Where do I stand on The Assisted Dying Bill?
I appreciate there are strong arguments and feelings on both sides of the debate. Terminal illness and end of life care must inspire the highest degree of compassion and, the most respectful debate.
Until we see the actual bill we can’t be absolutely sure, but the bill to be bought before Parliament in September is to be based on Lord Falconers’ recent bill.
I am deeply concerned about the wider social message that legalising assisted dying would send, the lack of safeguards in the bill, the potential for abuse and how, once legalised for a very few under particular set of circumstances, the legislation would develop.
I am concerned that any change in the law would have damaging consequences in society’s attitudes towards the value of human life. As it stands, the law has flexibility enough to accommodate individual circumstances while maintaining the hugely important wider principle that assisting in ending another’s life is wrong. It acts as something of a safeguard for the vulnerable against those whose motives are not selfless.

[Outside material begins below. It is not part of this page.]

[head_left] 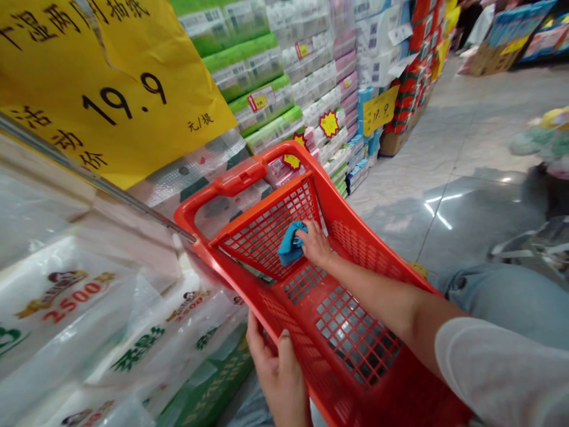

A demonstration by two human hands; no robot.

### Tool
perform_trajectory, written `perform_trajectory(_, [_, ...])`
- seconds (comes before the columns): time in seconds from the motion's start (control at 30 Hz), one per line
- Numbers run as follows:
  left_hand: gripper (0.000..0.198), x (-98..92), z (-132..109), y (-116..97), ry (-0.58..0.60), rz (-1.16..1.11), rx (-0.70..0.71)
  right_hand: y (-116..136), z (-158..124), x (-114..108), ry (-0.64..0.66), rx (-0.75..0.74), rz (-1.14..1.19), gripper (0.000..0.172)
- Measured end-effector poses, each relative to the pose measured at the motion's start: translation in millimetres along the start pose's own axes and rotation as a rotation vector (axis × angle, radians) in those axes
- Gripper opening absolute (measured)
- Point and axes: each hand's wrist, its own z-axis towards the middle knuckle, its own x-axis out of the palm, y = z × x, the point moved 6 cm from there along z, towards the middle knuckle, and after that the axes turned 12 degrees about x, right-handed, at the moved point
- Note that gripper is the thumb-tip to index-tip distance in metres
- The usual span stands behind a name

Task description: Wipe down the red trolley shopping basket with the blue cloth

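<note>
A red plastic shopping basket (355, 222) with grid walls and a loop handle (240, 178) fills the middle of the view. Inside it, my right hand (315, 242) grips a crumpled blue cloth (291, 244) against the gridded end panel (267, 228). My left hand (280, 367) is closed around the basket's near side rim, thumb on the inner side and fingers outside. The basket's floor shows its grid, with nothing lying on it but shadow.
Stacked packs of tissue (267, 77) stand behind the basket. A yellow price sign (124, 89) hangs at upper left, above white plastic-wrapped packs (89, 308). Grey tiled floor (466, 142) lies to the right, where a person's clothed leg (511, 302) shows.
</note>
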Motion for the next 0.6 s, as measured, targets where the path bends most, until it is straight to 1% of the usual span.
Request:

For every person that we might consider to have a clear and settled wish to end their life (a safeguard of the proposed bill) there will be countless others who are vulnerable. If, as a society we make assisted dying legal, we would be legitimising the fears and anxieties of so many sick who worry they are a burden on their family, the NHS or wider society. Changing the law could place pressure on people. There is no safeguard sufficient to stop a person feeling a burden.
Do we need to decriminalise assisted dying to protect loved ones against the force of the law? As recently as last year, clarification was sought on the current guidelines from the Director of Prosecutions (DPP). After debate in the House of Commons, guidelines were unanimously deemed to be “compassionate and measured.” The DPP has discretion not to prosecute in certain cases – for example where there is no malice, no material gain or coercion and there are clear, compassionate circumstances.
It is important to consider the position taken by the medical community. The BMA (British Medical Authority) “opposes all forms of assisted dying and supports the current legal framework.” The Royal Colleges oppose a relaxation in the law and 4 in 5 doctors say they do not want to take these decisions, and do not feel equipped to do so. Licensing doctors to supply lethal drugs could change the patient/doctor relationship.
Greater access to palliative care is critical. Our own outstanding local hospice, St Wilfrids, is a shining example and a beacon of hope in this regard. With that in mind, I welcome the Department of Health’s End of Life Care Strategy which seeks to enhance specialist care and hospice provision.
‘Legislative creep’ is also a genuine concern and a valid argument from those who lobby against assisted dying who see this as ‘a first step.’ In countries where assisted dying has been legalised, the law has gradually been extended to allow euthanasia – voluntary and involuntary – and euthanasia for children. It is perhaps for this reason that no major disability group favours a change in the law.
Supporters of the bill often point to popular polls which suggest a majority of people endorse the principle of changing the law to allow for assisted dying but what research also shows (ComRes July 2014) is that of that number, nearly half changed their position in practice when asked to consider potential implications. British Parliaments have consistently voted down proposals to legalise assisted suicide, the Scottish most recently.
This is a question of conscience. I will be attending the second reading of the assisted dying bill on 11th September and I am sure you will understand, by the concerns I express here, that I cannot in all conscience, support it.